*WHAT YOU ARE ASKED TO DO*: Every line from the one containing "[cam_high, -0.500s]" through the end of the listing below goes in the output, exactly and without pictures.

*THE DATA*:
════════════════════
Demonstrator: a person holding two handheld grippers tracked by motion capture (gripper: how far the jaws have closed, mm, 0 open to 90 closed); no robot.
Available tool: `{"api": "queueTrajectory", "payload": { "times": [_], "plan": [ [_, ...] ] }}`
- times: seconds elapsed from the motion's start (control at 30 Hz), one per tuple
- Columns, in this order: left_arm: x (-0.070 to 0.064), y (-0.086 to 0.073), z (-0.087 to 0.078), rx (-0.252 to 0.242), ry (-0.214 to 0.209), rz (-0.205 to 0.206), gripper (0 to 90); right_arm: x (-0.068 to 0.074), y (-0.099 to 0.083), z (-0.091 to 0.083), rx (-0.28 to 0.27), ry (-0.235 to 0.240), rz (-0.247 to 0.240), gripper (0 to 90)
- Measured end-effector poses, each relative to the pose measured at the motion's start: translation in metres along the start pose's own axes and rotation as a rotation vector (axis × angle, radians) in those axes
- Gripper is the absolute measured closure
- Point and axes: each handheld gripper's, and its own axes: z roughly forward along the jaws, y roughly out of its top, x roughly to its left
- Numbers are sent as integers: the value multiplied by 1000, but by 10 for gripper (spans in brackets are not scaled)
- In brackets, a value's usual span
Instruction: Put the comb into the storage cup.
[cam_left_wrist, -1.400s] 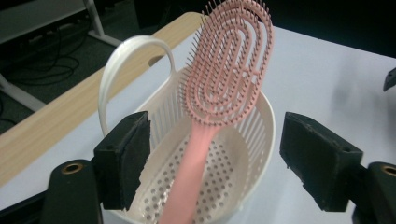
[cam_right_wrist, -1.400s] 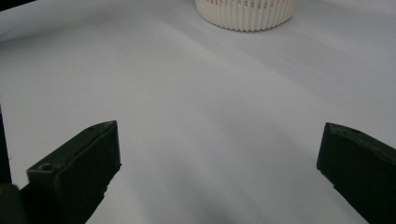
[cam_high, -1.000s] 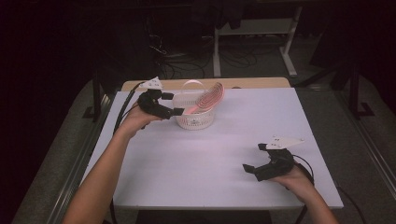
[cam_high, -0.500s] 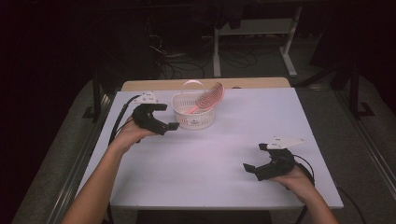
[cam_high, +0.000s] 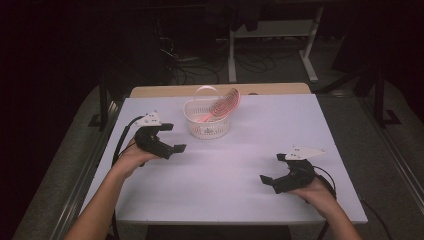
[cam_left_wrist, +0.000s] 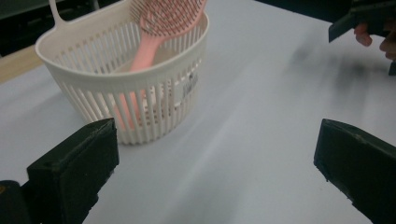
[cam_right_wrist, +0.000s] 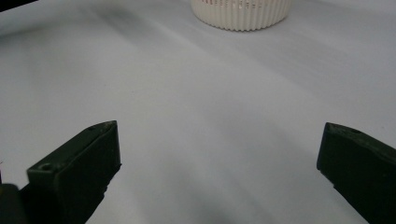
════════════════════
*RESULT BELOW*:
[cam_high, -0.500s] 
[cam_high, +0.000s] 
[cam_left_wrist, +0.000s] 
[cam_right_wrist, +0.000s] 

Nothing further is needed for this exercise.